● **WORK ITEM**
Leaving out the pictures, retype the lines from the top of the listing through the line with "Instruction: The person" exactly.

● **GIVEN INFORMATION**
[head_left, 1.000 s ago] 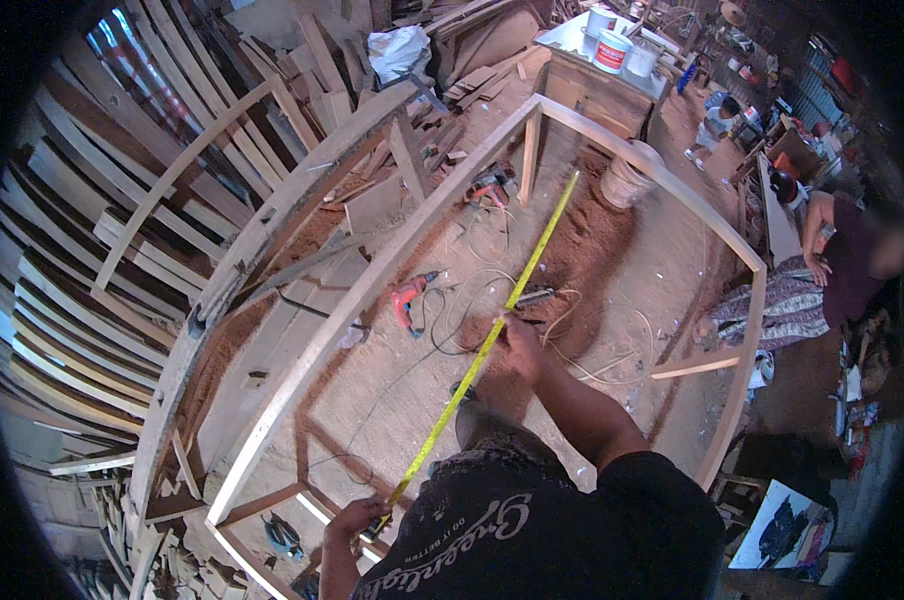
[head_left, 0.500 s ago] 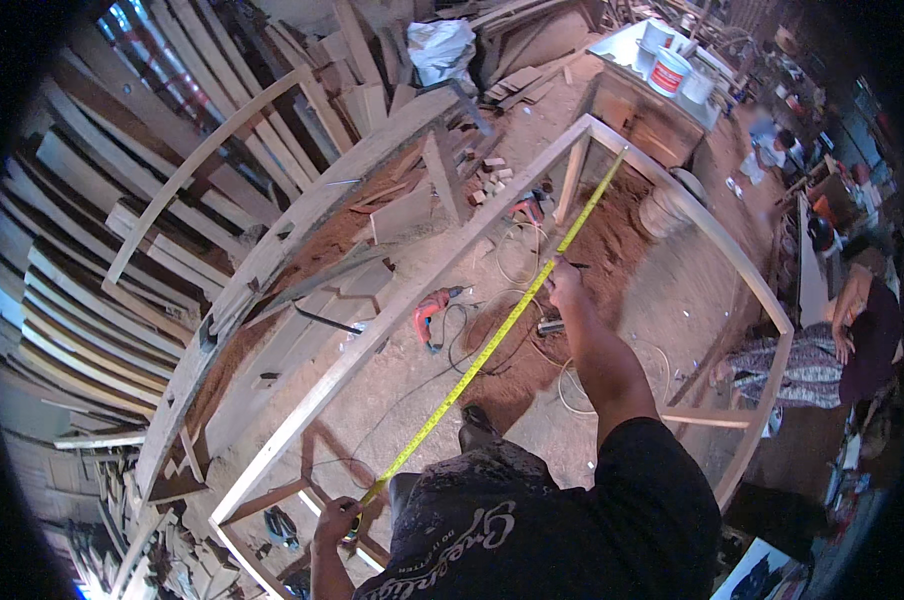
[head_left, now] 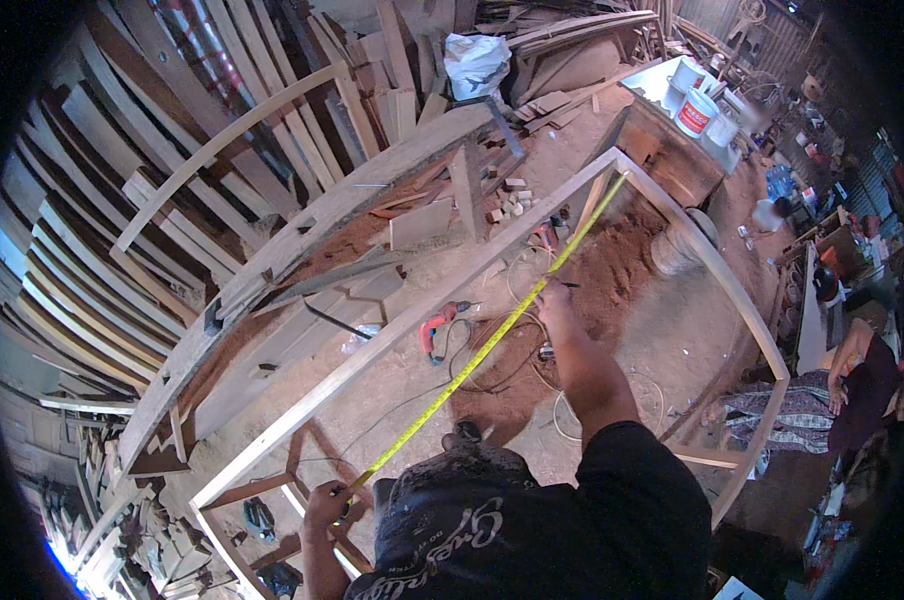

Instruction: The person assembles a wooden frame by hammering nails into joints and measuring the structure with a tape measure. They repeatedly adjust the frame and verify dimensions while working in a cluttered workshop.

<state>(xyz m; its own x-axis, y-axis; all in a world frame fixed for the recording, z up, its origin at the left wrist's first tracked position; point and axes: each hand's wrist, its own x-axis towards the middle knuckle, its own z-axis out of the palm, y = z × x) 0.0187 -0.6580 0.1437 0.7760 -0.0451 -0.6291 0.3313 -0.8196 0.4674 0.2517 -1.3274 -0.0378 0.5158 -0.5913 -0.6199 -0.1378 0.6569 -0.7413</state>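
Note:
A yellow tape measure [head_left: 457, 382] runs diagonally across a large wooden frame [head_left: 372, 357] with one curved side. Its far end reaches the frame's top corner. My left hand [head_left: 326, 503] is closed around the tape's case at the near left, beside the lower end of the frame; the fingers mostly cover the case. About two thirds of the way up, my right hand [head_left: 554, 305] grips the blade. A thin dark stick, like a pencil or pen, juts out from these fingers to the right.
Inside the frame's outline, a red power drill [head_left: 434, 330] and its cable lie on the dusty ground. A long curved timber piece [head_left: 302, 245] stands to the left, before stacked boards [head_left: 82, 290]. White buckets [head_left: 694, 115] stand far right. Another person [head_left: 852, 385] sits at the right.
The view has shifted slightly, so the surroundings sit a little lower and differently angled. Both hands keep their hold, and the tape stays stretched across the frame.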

● **RESPONSE TO THIS EXERCISE**
[head_left, 1.000 s ago] 
[head_left, 0.500 s ago] 
[head_left, now] 

Instruction: The person assembles a wooden frame by hammering nails into joints and measuring the structure with a tape measure. They repeatedly adjust the frame and verify dimensions while working in a cluttered workshop.

This output is now finished.